[Date Prev][Date Next][Thread Prev][Thread Next][Date Index][Thread Index]

Re: Sporadic high IO bandwidth and Linux OOM killer

On Thu, Dec 6, 2018 at 11:14 AM Riccardo Ferrari <ferrarir@xxxxxxxxx> wrote:

I had few instances in the past that were showing that unresponsivveness behaviour. Back then I saw with iotop/htop/dstat ... the system was stuck on a single thread processing (full throttle) for seconds. According to iotop that was the kswapd0 process. That system was an ubuntu 16.04 actually "Ubuntu 16.04.4 LTS".


Did you by chance also observe Linux OOM?  How long did the unresponsiveness last in your case?

From there I started to dig what kswap process was involved in a system with no swap and found that is used for mmapping.
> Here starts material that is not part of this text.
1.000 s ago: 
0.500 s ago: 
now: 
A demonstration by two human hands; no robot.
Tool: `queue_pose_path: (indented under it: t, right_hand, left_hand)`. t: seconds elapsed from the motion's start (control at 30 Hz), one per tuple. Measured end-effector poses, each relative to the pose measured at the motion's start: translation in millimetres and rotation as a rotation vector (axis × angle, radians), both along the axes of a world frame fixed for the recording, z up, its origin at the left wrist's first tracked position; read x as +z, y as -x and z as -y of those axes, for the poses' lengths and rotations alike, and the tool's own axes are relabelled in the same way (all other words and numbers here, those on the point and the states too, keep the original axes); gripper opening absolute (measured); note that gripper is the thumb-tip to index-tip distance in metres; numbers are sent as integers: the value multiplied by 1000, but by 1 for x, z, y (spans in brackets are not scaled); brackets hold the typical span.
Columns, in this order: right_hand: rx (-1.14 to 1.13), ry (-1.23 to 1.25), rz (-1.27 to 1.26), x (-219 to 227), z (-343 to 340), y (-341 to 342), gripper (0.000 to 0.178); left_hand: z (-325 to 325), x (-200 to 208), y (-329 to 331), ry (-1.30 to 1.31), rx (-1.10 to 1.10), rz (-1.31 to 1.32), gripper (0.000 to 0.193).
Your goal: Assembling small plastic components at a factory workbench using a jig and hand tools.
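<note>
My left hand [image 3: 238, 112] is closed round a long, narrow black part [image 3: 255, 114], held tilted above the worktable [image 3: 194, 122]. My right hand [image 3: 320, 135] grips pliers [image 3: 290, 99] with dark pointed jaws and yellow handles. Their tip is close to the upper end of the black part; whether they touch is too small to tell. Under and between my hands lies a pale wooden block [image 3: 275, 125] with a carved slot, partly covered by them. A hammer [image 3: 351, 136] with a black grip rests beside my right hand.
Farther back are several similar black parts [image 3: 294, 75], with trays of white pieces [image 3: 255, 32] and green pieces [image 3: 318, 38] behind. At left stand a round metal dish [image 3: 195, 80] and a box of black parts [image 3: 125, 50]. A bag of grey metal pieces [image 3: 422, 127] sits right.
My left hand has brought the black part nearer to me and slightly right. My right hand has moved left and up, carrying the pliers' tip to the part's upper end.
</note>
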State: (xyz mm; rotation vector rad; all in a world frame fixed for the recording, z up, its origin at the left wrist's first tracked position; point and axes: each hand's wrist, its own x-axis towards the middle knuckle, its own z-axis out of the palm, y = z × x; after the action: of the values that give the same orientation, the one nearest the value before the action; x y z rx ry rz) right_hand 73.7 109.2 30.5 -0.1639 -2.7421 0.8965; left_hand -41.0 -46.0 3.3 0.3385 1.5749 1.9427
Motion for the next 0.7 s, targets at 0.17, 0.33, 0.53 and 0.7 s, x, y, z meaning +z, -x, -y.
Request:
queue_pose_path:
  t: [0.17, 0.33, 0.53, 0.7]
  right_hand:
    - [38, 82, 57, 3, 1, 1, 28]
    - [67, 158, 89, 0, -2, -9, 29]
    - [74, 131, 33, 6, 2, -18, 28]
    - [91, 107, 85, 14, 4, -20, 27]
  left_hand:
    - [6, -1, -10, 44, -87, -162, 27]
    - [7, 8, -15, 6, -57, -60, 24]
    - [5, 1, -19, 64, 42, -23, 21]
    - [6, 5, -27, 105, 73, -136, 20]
This erratic (allow me to say erratic) behaviour was not showing up when I was on 3.0.6 but started to right after upgrading to 3.0.17.

By "load" I refer to the load as reported by the `nodetool status`. On my systems, when disk_access_mode is auto (read mmap), it is the sum of the node load plus the jmv heap size. Of course this is just what I noted on my systems not really sure if that should be the case on yours too.

I've checked and indeed we are using disk_access_mode=auto (well, implicitly because it's not even part of config file anymore): DiskAccessMode 'auto' determined to be mmap, indexAccessMode is mmap.

I hope someone with more experience than me will add a comment about your settings. Reading the configuration file, writers and compactors should be 2 at minimum. I can confirm when I tried in the past to change the concurrent_compactors to 1 I had really bad things happenings (high system load, high message drop rate, ...)

As I've mentioned, we did not observe any other issues with the current setup: system load is reasonable, no dropped messages, no big number of hints, request latencies are OK, no big number of pending compactions.  Also during repair everything looks fine.

I have the "feeling", when running on constrained hardware the underlaying kernel optimization is a must. I agree with Jonathan H. that you should think about increasing the instance size, CPU and memory mathters a lot.

How did you solve your issue in the end?  You didn't rollback to 3.0.6?  Did you tune kernel parameters?  Which ones?

Thank you!